- Weekly unemployment claims fall from 2,000 to 190,000
- Recurring claims down from 5,000 to 1,655,000
- Fourth Quarter Labor Costs Revised Higher
WASHINGTON (Reuters) – The number of new applicants for unemployment benefits fell again last week, suggesting continued strength in the labor market and pushing the Federal Reserve to raise more interest rates. Financial markets are becoming more concerned that it will continue for a long time.
Those concerns were further heightened by another report from the Labor Department on Thursday showing labor costs rose much more rapidly in the fourth quarter than previously estimated. Despite heightened risks of recession, the labor market remains tight, keeping inflation high through solid wage growth.
Christopher Rupkey said: “The labor market has shown minimal job cuts and no new signs of deterioration despite news of layoffs at major tech companies in the past few months, and is expected to continue on rising interest rates. It will strengthen Fed officials’ resolve to slow economic demand.” Chief Economist at FWDBONDS in New York.
Initial claims for state unemployment benefits fell from 2,000 to a seasonally adjusted 190,000 in the week ended Feb. 25, according to the Labor Department. It was the seventh week in a row that claims were below 200,000. Economists polled by Reuters had forecast 195,000 claims in the recent week.
Show 2 more stories
Unreconciled claims fell from 9,297 to 201,710 last week.
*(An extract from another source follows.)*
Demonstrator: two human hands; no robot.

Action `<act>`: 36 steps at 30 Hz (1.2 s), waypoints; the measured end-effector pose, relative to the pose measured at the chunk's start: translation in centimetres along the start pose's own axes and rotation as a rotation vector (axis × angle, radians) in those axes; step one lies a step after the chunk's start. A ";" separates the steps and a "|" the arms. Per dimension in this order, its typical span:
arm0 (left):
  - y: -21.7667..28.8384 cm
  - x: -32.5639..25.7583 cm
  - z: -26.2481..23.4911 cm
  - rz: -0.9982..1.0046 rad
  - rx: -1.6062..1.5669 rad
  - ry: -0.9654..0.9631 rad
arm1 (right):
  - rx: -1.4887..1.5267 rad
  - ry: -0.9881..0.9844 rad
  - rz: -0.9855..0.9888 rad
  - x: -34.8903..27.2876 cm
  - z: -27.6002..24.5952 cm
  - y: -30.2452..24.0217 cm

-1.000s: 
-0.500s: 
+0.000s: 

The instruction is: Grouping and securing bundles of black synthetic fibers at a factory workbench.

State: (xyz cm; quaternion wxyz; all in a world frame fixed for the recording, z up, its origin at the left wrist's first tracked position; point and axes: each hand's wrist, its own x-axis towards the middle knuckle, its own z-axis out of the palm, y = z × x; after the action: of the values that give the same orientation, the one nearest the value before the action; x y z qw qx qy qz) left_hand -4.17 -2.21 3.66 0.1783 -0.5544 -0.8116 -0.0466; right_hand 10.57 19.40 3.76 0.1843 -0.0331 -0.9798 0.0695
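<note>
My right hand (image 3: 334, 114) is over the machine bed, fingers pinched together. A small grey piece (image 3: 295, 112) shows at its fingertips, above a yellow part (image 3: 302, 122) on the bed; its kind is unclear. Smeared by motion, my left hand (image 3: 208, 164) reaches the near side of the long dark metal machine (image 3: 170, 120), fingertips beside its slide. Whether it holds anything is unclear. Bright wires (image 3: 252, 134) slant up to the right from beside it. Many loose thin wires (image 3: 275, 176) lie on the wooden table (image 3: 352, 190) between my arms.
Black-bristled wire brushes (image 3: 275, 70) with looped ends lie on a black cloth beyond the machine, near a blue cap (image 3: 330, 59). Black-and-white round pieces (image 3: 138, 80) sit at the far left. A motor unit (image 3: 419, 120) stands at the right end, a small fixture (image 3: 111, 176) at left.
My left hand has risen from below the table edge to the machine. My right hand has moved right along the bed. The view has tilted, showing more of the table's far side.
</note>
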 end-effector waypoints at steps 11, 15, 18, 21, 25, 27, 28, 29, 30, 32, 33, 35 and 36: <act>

The decline was led by California and Kentucky. Insurance claims decreased significantly in Michigan, Ohio and Texas. Massachusetts and Rhode Island reported significant increases in claims.
Economists and policy makers say these firms employed too many workers during the COVID-19 pandemic and were not representative of the labor market, mostly in the technology sector. There is no indication yet that the current job cuts have had a material impact on the labor market. overall economy.
Economists also speculate that severance packages are preventing some furloughed workers, most of whom are highly paid, from filing claims. He had 1.9 job openings per unemployed person in December, and those who have lost their jobs can easily find work.
Economists say the seasonality factor, a model governments use to remove seasonal variations from data, may also be keeping bills low. Seasonally adjusted coefficients for 2023 will be updated at the end of March.
But even using alternative seasonal adjustments, economists say the labor market is still tight. Employers generally appear reluctant to let workers go as they have become harder to find during the pandemic.
A survey conducted Wednesday by the Supply Management Institute found respondents’ business sentiment “still favors trying to hire rather than lowering hiring levels.”
Wall Street stocks were mostly trading lower. Dollar rose against a basket of currencies. US Treasury prices fell.
The resilience of the labor market and stubbornly high inflation make it more likely that the Fed will raise rates not twice this year, but at least three more. The US Central Bank has raised its policy rate by 450 basis points since March last year, from near-zero levels to its current range of 4.50% to 4.75%.
Inflation may remain high. Unit labor costs (the price of labor per unit of production) increased at an annualized rate of 3.2% in the last quarter, according to his second report from the Labor Department. This is an upward revision from his 1.1% pace reported last month. Labor costs accelerated at a rate of 6.9% for him in the third quarter, and posted significant gains in his two previous quarters.
That jumped 6.5% in 2022 from a reported 5.7% last month. Economists estimate that labor costs are on pace to match underlying inflation slowing to his 4% by the end of the year, doubling the Fed’s 2% inflation target.
The Core Personal Consumption Expenditure Price Index, one of the indicators the Fed tracks for monetary policy, rose 4.7% in January.
Hourly wages increased by 4.7% in 2022. He has averaged 5.0% over the past five years, well above the 3% some policymakers see as meeting their inflation target.
Rising labor costs imply non-farm productivity, which measures output per hour per worker, grew only 1.7% last quarter, down from a previously reported pace of 3.0% was given.
“The revised data suggest that the underlying inflation problem in the United States is more serious than previously thought,” said Michael Pearce, chief U.S. economist at Oxford Economics in New York. helps explain the persistence of sticky service price inflation, largely reflecting domestically driven wage costs.”
After the first week of assistance, the number of people receiving benefits fell from 5,000 to 1.655 million in the week ending 18 February, according to claims reports. Unemployment rate in February.
Recurring claims decreased slightly between the January and February survey periods. The unemployment rate in January was 3.4% for him, the lowest in over 53 years. Economists expect his February employment growth to be strong, but the pace has likely slowed from his massive 517,000 increase in January.
“There is no doubt that the job market is very strong,” said Stuart Hoffman, senior economic adviser at PNC Financial in Pittsburgh, Pennsylvania. “We expect payroll jobs to increase by nearly 215,000 in February.”
Reported by Lucia Mutikani.Editing: Chiju Nomiyama, Paul Simao
Our criteria: Thomson Reuters Trust Principles.